Thank you for letting me know about this problem. I'm currently debugging it, and will let you know once this problem is fixed.
I found the problem and pushed the fix. There was one line in the code that needed to be commented, and the number of discriminator layers in the configuration file had to be set back to 10. Please let me know if you run into additional problems.
Hello, do you mean comment out this line of code? https://github.com/YuvalBahat/Explorable-Super-Resolution/commit/b17c856351ac28d373d08520f3cac8b5a4d1d88c#diff-ff9a5453e4fe531d6f7671c949e9dd0eb54b92761a63a32cf210253501cf279aR514 just found you have multiple working branches : )
hmm, the netD loading seems working now.

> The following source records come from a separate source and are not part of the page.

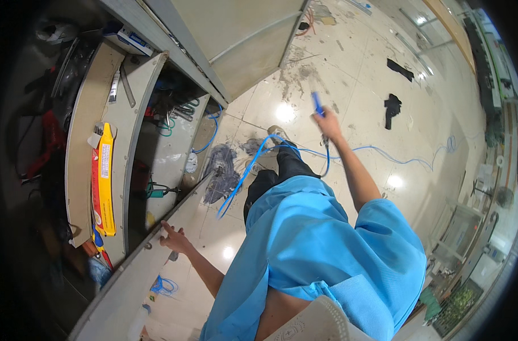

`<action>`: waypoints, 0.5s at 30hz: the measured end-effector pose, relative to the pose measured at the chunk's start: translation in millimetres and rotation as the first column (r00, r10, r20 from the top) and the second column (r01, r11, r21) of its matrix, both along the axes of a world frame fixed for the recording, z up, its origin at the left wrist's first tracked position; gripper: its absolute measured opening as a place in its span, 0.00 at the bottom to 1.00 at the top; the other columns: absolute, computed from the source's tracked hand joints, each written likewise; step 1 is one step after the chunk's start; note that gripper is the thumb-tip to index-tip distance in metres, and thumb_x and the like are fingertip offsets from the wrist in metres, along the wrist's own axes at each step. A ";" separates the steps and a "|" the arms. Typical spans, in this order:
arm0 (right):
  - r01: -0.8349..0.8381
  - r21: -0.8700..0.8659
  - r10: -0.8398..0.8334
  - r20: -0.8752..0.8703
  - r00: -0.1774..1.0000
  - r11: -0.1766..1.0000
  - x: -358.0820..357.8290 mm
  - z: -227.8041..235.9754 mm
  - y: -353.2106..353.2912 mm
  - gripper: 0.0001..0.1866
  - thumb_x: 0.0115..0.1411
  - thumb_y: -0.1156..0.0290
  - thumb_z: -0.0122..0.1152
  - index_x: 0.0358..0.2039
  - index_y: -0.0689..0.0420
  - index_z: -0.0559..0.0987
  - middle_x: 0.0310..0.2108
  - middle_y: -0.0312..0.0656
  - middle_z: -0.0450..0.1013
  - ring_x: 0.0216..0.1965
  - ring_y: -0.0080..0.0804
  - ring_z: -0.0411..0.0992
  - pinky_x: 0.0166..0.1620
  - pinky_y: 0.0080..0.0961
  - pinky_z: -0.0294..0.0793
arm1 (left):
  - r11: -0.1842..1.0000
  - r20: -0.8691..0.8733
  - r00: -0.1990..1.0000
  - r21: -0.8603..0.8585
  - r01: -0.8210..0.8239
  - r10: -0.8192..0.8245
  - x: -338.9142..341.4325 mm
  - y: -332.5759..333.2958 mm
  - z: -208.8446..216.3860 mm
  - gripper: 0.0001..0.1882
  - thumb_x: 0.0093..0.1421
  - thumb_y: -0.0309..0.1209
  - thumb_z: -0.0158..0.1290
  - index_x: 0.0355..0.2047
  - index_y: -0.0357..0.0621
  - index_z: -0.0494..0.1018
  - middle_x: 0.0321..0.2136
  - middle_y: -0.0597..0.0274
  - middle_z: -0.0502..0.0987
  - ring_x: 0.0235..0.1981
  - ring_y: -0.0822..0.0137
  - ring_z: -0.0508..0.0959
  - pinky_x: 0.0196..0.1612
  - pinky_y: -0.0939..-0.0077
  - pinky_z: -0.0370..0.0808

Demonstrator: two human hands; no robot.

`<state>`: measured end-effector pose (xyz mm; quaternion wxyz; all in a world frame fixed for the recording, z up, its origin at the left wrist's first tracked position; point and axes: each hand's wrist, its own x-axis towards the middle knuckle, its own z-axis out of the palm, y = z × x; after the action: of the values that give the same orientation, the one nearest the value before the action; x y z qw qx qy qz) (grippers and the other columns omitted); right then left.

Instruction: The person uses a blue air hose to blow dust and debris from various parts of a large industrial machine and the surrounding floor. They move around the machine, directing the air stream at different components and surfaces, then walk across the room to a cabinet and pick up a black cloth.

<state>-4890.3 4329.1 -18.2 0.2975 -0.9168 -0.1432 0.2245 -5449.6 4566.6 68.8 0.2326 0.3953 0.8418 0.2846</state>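
Left hand (175, 238) is flat on the edge of the grey metal shelf (157, 258), fingers spread, gripping nothing — looks like a brace while leaning. Beside the wrist, lower down, a small coil of blue wire (163, 285) hangs off the shelf front.

Right hand (328, 129) is stretched out over the floor, closed around a blue-handled tool (317, 104); the top end is motion-blurred, so I can't tell what kind of tool it is. A thin blue hose (245, 176) runs under that arm — one stretch slants from near the shelf corner up toward the person's shoe (277, 134), another snakes off right across the tiles (350, 62) and loops near the far machines. Whether the hose is joined to the tool, can't tell; a line does drop from the hand.

Progress, judged from layout only: hose is pulled out and laid across the floor, tool is in hand and raised, so routing looks under way, not finished. Nothing visibly connected at the shelf end. Shelf bays still hold loose gear: a yellow level (105, 187) lying on the upper board, a green-handled tool (154, 190) in the bay beneath, green cable (167, 126) further back.

Far side: dark stain (220, 170) by the cabinet foot, two black rags (393, 108) on the tiles, untouched.
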 end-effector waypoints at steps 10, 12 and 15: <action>0.204 0.863 -0.089 -0.183 0.979 0.462 361.0 87.7 154.8 0.12 0.61 0.62 0.65 0.37 0.57 0.77 0.31 0.39 0.76 0.33 0.30 0.76 0.42 0.31 0.75 | 0.928 -0.048 0.990 0.343 0.144 -0.136 -16.0 45.1 45.1 0.22 0.64 0.41 0.59 0.43 0.37 0.63 0.33 0.58 0.75 0.32 0.69 0.78 0.30 0.75 0.75; 0.260 0.829 -0.111 -0.236 0.965 0.495 408.7 113.7 197.4 0.17 0.63 0.58 0.62 0.44 0.57 0.77 0.38 0.42 0.77 0.40 0.38 0.77 0.49 0.34 0.76 | 0.953 0.036 0.995 0.293 0.080 -0.095 -22.3 52.4 57.7 0.23 0.63 0.39 0.59 0.47 0.37 0.62 0.38 0.59 0.76 0.37 0.69 0.77 0.34 0.73 0.77; 0.283 0.809 0.162 -0.415 0.895 0.515 440.8 142.2 239.1 0.31 0.62 0.48 0.63 0.57 0.57 0.71 0.49 0.45 0.75 0.51 0.41 0.75 0.60 0.41 0.72 | 0.977 0.031 0.998 0.211 0.039 -0.046 -18.2 54.4 75.8 0.28 0.62 0.42 0.60 0.50 0.34 0.63 0.35 0.54 0.77 0.33 0.65 0.80 0.37 0.71 0.77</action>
<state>-4449.6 4568.2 124.1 0.7409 -0.5787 -0.1304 0.3149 -5467.7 4621.0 144.6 0.2104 0.4306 0.7940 0.3740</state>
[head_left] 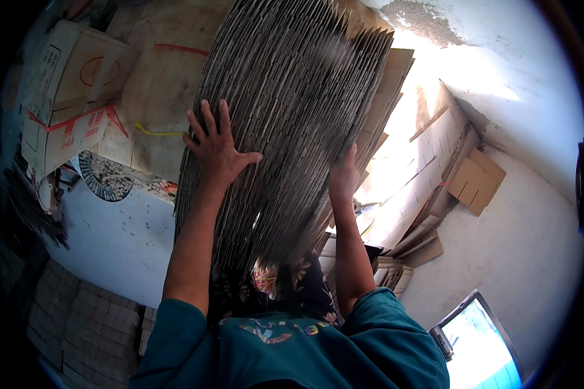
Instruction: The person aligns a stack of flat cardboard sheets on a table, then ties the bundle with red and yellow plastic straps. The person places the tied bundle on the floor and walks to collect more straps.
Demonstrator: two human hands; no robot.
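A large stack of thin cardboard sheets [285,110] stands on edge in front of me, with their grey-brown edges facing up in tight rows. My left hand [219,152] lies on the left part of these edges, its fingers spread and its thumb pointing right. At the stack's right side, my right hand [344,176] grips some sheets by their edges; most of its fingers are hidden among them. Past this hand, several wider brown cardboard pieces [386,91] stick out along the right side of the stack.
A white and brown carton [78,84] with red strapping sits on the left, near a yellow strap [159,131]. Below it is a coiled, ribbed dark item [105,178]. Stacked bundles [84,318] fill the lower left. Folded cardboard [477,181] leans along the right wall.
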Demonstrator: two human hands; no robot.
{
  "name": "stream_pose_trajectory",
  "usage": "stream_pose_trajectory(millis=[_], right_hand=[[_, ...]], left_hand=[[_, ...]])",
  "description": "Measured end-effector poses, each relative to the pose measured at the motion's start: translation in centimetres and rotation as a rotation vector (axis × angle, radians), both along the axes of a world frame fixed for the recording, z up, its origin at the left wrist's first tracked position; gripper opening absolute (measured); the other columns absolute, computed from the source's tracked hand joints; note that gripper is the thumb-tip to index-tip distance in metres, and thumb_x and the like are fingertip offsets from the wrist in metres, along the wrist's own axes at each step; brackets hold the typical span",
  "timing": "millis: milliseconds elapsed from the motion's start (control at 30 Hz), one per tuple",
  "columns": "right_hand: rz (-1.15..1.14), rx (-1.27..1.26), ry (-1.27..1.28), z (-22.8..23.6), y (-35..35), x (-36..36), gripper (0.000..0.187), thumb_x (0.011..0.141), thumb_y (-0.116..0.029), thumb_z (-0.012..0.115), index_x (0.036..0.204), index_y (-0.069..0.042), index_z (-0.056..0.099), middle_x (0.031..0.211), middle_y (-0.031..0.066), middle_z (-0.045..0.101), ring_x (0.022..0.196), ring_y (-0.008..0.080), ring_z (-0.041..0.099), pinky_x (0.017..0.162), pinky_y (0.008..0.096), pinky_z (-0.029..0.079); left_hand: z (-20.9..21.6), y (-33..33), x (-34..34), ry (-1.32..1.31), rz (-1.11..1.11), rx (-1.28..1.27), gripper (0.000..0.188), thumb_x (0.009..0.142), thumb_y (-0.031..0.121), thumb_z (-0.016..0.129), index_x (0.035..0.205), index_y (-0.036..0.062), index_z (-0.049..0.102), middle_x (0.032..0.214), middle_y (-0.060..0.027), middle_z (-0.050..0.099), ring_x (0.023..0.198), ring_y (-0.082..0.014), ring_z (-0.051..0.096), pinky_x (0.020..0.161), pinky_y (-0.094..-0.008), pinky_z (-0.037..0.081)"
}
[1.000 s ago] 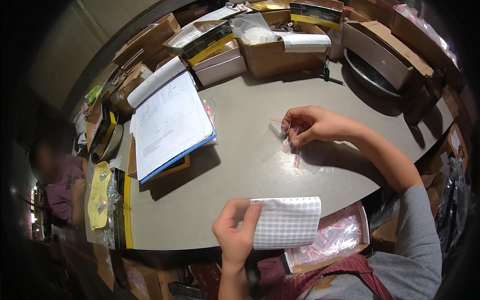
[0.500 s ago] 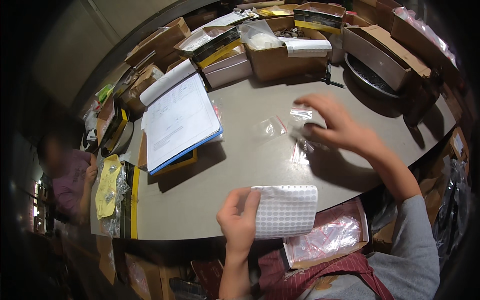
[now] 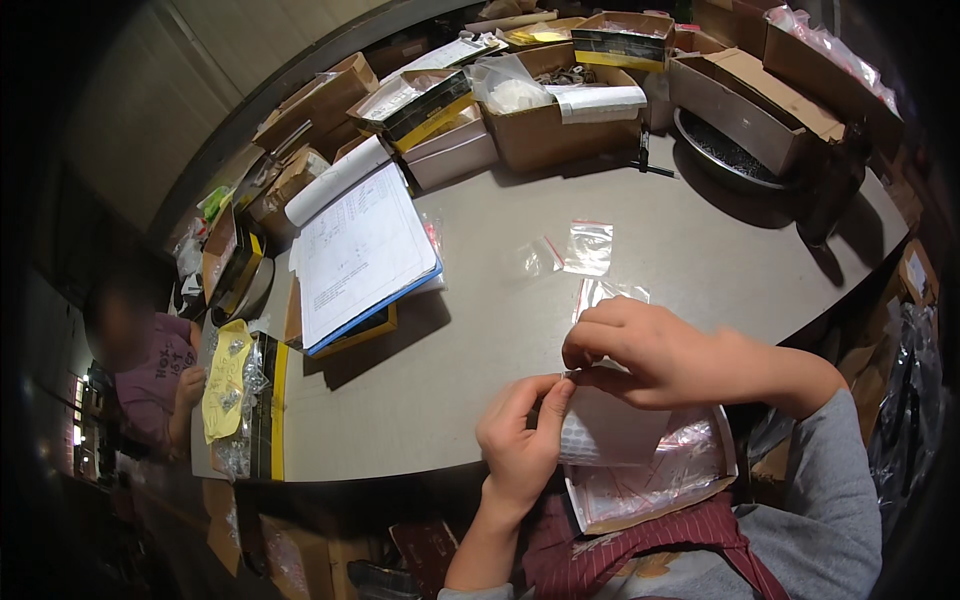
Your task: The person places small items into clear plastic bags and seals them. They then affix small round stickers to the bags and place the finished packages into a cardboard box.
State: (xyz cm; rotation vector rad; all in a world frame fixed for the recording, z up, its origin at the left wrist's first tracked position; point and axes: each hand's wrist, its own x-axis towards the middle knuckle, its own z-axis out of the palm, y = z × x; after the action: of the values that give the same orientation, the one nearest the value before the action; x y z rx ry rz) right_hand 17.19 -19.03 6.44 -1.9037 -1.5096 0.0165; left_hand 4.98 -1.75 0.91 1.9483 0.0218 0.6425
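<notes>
My left hand pinches the left edge of a white sheet of small round stickers between thumb and fingers. The sheet is bent, and only part of its dotted face shows. At its upper corner my right hand has its thumb and fingers closed, close to the left thumb; whether a single sticker is between them is hidden. Just beyond the right hand lies a clear zip bag, partly covered. Farther off are another flat zip bag with a red strip and a smaller one.
Below the sheet, an open box holds many clear bags. A clipboard with papers leans on a box at left. Cartons and a round pan line the far edge. A person sits at far left.
My right hand has come back from the zip bags to the sticker sheet. The left hand has shifted right with the sheet, which is now bent. The bags beyond are uncovered.
</notes>
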Motion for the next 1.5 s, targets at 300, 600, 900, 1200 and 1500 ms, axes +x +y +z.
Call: stream_pose_trajectory(millis=[300, 600, 900, 1200, 1500], right_hand=[[-0.022, 0.112, -0.465, -1.2, -1.3, 1.1, 0.023, 0.064, -0.008, 0.067, 0.087, -0.006, 0.067, 0.086, 0.0096, 0.061, 0.084, 0.0297, 0.063, 0.077, 0.043, 0.053], [0.112, -0.437, -0.221, -0.5, -1.3, 9.4, 0.015, 0.08, -0.011, 0.072, 0.091, -0.002, 0.066, 0.087, 0.0111, 0.066, 0.089, 0.0321, 0.063, 0.081, 0.043, 0.052], [-0.21, -0.344, -0.287, -1.7, 0.1, 12.0, 0.011, 0.084, -0.009, 0.067, 0.089, -0.001, 0.061, 0.085, 0.0171, 0.065, 0.085, 0.0383, 0.063, 0.077, 0.0479, 0.051], [-0.27, -0.122, -0.357, -5.1, 1.6, 14.2, 0.016, 0.085, -0.007, 0.066, 0.095, 0.0, 0.056, 0.086, 0.0204, 0.065, 0.085, 0.0424, 0.064, 0.074, 0.0508, 0.05], [-0.342, -0.272, 0.182, 1.2, 0.9, 9.6, 0.024, 0.09, -0.023, 0.074, 0.1, -0.003, 0.066, 0.085, 0.0153, 0.07, 0.079, 0.0295, 0.068, 0.071, 0.0409, 0.053]], left_hand=[[-0.4, 1.3, 0.9, 0.249, -0.162, -0.538, 0.016, 0.096, 0.007, 0.068, 0.102, -0.0073, 0.073, 0.089, -0.0004, 0.07, 0.08, -0.0055, 0.06, 0.072, -0.0212, 0.048], [-0.8, 1.3, 0.7, 0.237, -0.092, -0.255, 0.018, 0.096, 0.016, 0.071, 0.098, -0.002, 0.073, 0.079, -0.0098, 0.072, 0.073, -0.0116, 0.065, 0.068, -0.027, 0.051], [-0.8, 1.5, 0.7, 0.211, -0.089, -0.235, 0.017, 0.096, 0.014, 0.071, 0.099, -0.0028, 0.072, 0.08, -0.01, 0.072, 0.073, -0.0138, 0.068, 0.068, -0.0273, 0.053], [-1.1, 1.2, 0.5, 0.133, 0.003, -0.302, 0.018, 0.097, 0.014, 0.07, 0.104, -0.0033, 0.071, 0.087, -0.0103, 0.074, 0.076, -0.0153, 0.07, 0.073, -0.0273, 0.055], [-1.4, 0.6, -0.3, -0.114, 0.211, -0.028, 0.006, 0.093, 0.004, 0.07, 0.096, -0.0009, 0.07, 0.086, -0.0136, 0.069, 0.075, -0.0274, 0.067, 0.067, -0.0341, 0.052]])
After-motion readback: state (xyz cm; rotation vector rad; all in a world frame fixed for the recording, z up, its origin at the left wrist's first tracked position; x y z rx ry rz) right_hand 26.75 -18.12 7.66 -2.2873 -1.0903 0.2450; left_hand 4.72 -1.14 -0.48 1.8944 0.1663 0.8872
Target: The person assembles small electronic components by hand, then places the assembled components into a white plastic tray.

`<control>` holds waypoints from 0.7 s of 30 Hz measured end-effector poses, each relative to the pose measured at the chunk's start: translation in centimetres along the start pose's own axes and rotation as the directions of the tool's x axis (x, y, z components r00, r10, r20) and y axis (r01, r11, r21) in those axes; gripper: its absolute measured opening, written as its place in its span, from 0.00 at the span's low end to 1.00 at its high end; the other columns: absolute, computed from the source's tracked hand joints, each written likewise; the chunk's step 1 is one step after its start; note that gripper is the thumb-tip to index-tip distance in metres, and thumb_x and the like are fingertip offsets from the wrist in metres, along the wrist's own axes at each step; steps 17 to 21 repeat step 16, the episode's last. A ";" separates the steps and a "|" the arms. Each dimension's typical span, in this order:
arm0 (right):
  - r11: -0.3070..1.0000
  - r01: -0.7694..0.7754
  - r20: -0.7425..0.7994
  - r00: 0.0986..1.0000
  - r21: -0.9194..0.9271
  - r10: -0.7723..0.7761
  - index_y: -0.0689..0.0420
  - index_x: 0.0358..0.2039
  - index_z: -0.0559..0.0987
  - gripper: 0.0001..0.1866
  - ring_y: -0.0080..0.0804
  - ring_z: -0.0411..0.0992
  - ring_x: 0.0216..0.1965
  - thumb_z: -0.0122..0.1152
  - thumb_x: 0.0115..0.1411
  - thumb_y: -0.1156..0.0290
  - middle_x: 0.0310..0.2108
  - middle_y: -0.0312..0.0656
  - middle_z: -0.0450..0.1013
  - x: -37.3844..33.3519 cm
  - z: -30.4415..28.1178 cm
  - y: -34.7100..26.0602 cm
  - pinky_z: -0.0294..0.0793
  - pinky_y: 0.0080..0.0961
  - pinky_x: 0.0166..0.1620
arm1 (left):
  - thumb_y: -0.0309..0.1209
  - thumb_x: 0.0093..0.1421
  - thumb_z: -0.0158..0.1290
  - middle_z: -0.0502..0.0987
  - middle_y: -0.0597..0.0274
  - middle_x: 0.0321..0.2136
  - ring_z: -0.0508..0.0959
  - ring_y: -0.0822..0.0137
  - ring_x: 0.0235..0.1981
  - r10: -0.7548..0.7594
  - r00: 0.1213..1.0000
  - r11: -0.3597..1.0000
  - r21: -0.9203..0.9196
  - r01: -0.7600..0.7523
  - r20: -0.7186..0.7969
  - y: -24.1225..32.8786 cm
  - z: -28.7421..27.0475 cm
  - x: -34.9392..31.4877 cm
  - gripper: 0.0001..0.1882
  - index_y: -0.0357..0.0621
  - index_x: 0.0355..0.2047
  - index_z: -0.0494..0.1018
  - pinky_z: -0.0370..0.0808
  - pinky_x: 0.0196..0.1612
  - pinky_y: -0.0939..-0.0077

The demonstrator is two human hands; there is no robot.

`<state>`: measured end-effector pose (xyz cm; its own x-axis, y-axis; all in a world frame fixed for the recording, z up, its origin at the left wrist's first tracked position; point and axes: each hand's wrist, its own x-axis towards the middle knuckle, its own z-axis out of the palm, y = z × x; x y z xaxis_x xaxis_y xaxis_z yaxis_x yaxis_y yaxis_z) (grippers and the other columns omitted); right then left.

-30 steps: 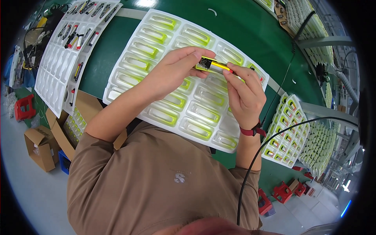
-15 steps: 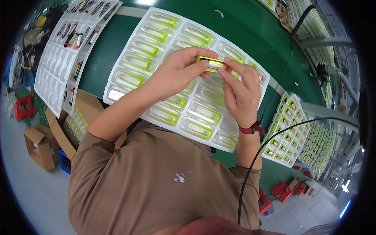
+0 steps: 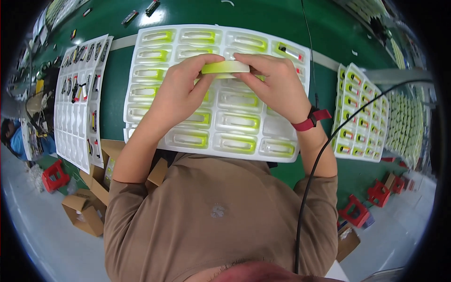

Thx!
Thanks for sharing the training/testing code first!
I've been tryinng to train the ExplorableSR on some other dataset. I found that the generator_step flag is always False after trainning for a few hours. After some debuging, I think it is due to the discriminator's success rate is lower than the default 0.9 threashold.
I am wondering how many steps are usually needed to get the discriminator reach the 0.9 success rate? It would be helpful to provide a pretrained discriminator to speed up the training process.